Could you extract every entry below and reproduce it exactly?

_SOURCE RECORDS_:
------------------------------
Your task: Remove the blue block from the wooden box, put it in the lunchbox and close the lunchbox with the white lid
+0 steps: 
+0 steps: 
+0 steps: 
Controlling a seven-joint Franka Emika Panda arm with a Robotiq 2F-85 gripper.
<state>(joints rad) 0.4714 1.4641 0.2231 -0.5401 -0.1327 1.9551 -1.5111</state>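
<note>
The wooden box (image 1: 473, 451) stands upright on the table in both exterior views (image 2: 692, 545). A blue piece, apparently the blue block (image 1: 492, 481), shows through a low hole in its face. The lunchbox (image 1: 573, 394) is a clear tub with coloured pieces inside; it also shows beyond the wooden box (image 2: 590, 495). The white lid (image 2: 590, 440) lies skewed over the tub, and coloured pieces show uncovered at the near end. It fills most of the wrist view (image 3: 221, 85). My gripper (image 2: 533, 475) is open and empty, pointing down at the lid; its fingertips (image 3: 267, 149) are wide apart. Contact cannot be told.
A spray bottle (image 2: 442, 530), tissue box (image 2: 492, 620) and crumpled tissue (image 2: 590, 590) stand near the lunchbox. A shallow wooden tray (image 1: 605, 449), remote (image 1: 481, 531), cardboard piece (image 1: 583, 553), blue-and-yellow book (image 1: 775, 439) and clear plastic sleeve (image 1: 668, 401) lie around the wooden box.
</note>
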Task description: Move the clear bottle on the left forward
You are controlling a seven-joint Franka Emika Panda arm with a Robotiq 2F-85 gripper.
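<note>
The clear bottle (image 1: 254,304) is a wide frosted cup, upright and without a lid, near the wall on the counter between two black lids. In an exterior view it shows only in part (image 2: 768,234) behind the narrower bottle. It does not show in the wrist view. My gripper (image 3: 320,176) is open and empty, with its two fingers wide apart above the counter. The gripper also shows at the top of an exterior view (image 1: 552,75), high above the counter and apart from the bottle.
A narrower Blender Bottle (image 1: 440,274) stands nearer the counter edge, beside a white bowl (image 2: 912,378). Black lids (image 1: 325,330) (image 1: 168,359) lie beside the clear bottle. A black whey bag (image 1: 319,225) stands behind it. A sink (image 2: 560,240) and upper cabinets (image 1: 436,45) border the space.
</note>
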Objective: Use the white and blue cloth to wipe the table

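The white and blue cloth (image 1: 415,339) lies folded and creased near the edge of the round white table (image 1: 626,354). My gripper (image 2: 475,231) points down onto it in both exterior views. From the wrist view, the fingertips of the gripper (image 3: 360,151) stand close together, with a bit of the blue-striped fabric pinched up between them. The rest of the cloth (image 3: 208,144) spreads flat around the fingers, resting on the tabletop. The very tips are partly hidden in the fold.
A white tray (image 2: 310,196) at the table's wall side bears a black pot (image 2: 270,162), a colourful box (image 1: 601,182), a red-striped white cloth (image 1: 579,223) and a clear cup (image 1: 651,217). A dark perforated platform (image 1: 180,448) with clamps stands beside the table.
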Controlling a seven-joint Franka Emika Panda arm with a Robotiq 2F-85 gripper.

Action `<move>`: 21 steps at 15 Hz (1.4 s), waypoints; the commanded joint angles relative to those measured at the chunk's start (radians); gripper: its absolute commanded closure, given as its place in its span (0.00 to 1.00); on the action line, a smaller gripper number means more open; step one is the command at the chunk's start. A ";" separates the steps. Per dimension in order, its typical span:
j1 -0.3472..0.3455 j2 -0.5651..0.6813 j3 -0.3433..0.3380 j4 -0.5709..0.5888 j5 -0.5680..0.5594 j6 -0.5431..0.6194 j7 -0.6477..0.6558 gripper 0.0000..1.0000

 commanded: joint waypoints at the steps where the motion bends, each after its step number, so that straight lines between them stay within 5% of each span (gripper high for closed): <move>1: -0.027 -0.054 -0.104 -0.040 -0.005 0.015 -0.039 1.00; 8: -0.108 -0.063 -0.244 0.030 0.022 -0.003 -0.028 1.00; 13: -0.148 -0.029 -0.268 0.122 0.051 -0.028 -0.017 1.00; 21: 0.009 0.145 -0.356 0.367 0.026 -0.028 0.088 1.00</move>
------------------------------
_ANSWER FOR THIS EXERCISE_:
Your task: Remove the blue block from the wooden box, put it in the lunchbox and close the lunchbox with the white lid
+0 steps: 
+0 steps: 
+0 steps: 
Controlling a seven-joint Franka Emika Panda arm with a Robotiq 2F-85 gripper.
<state>(joints rad) 0.4714 1.4641 0.2231 -0.5401 -0.1327 1.9551 -1.5111</state>
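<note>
The wooden box (image 1: 473, 451) stands upright on the table in both exterior views (image 2: 692, 545). A blue piece, apparently the blue block (image 1: 492, 481), shows through a low hole in its face. The lunchbox (image 1: 573, 394) is a clear tub with coloured pieces inside; it also shows beyond the wooden box (image 2: 590, 495). The white lid (image 2: 590, 440) lies skewed over the tub, and coloured pieces show uncovered at the near end. It fills most of the wrist view (image 3: 221, 85). My gripper (image 2: 533, 475) is open and empty, pointing down at the lid; its fingertips (image 3: 267, 149) are wide apart. Contact cannot be told.
A spray bottle (image 2: 442, 530), tissue box (image 2: 492, 620) and crumpled tissue (image 2: 590, 590) stand near the lunchbox. A shallow wooden tray (image 1: 605, 449), remote (image 1: 481, 531), cardboard piece (image 1: 583, 553), blue-and-yellow book (image 1: 775, 439) and clear plastic sleeve (image 1: 668, 401) lie around the wooden box.
</note>
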Task description: Move the clear bottle on the left forward
You are controlling a seven-joint Franka Emika Panda arm with a Robotiq 2F-85 gripper.
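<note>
The clear bottle (image 1: 254,304) is a wide frosted cup, upright and without a lid, near the wall on the counter between two black lids. In an exterior view it shows only in part (image 2: 768,234) behind the narrower bottle. It does not show in the wrist view. My gripper (image 3: 320,176) is open and empty, with its two fingers wide apart above the counter. The gripper also shows at the top of an exterior view (image 1: 552,75), high above the counter and apart from the bottle.
A narrower Blender Bottle (image 1: 440,274) stands nearer the counter edge, beside a white bowl (image 2: 912,378). Black lids (image 1: 325,330) (image 1: 168,359) lie beside the clear bottle. A black whey bag (image 1: 319,225) stands behind it. A sink (image 2: 560,240) and upper cabinets (image 1: 436,45) border the space.
</note>
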Objective: Use the white and blue cloth to wipe the table

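The white and blue cloth (image 1: 415,339) lies folded and creased near the edge of the round white table (image 1: 626,354). My gripper (image 2: 475,231) points down onto it in both exterior views. From the wrist view, the fingertips of the gripper (image 3: 360,151) stand close together, with a bit of the blue-striped fabric pinched up between them. The rest of the cloth (image 3: 208,144) spreads flat around the fingers, resting on the tabletop. The very tips are partly hidden in the fold.
A white tray (image 2: 310,196) at the table's wall side bears a black pot (image 2: 270,162), a colourful box (image 1: 601,182), a red-striped white cloth (image 1: 579,223) and a clear cup (image 1: 651,217). A dark perforated platform (image 1: 180,448) with clamps stands beside the table.
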Controlling a seven-joint Franka Emika Panda arm with a Robotiq 2F-85 gripper.

Action `<move>`: 21 steps at 15 Hz (1.4 s), waypoints; the commanded joint angles relative to those measured at the chunk's start (radians); gripper: its absolute commanded closure, given as its place in its span (0.00 to 1.00); on the action line, a smaller gripper number means more open; step one is the command at the chunk's start. A ";" separates the steps. Per dimension in order, its typical span:
j1 -0.3472..0.3455 j2 -0.5651..0.6813 j3 -0.3433..0.3380 j4 -0.5709..0.5888 j5 -0.5680..0.5594 j6 -0.5431..0.6194 j7 -0.6477..0.6558 gripper 0.0000..1.0000

 commanded: joint waypoints at the steps where the motion bends, each after its step number, so that straight lines between them stay within 5% of each span (gripper high for closed): <move>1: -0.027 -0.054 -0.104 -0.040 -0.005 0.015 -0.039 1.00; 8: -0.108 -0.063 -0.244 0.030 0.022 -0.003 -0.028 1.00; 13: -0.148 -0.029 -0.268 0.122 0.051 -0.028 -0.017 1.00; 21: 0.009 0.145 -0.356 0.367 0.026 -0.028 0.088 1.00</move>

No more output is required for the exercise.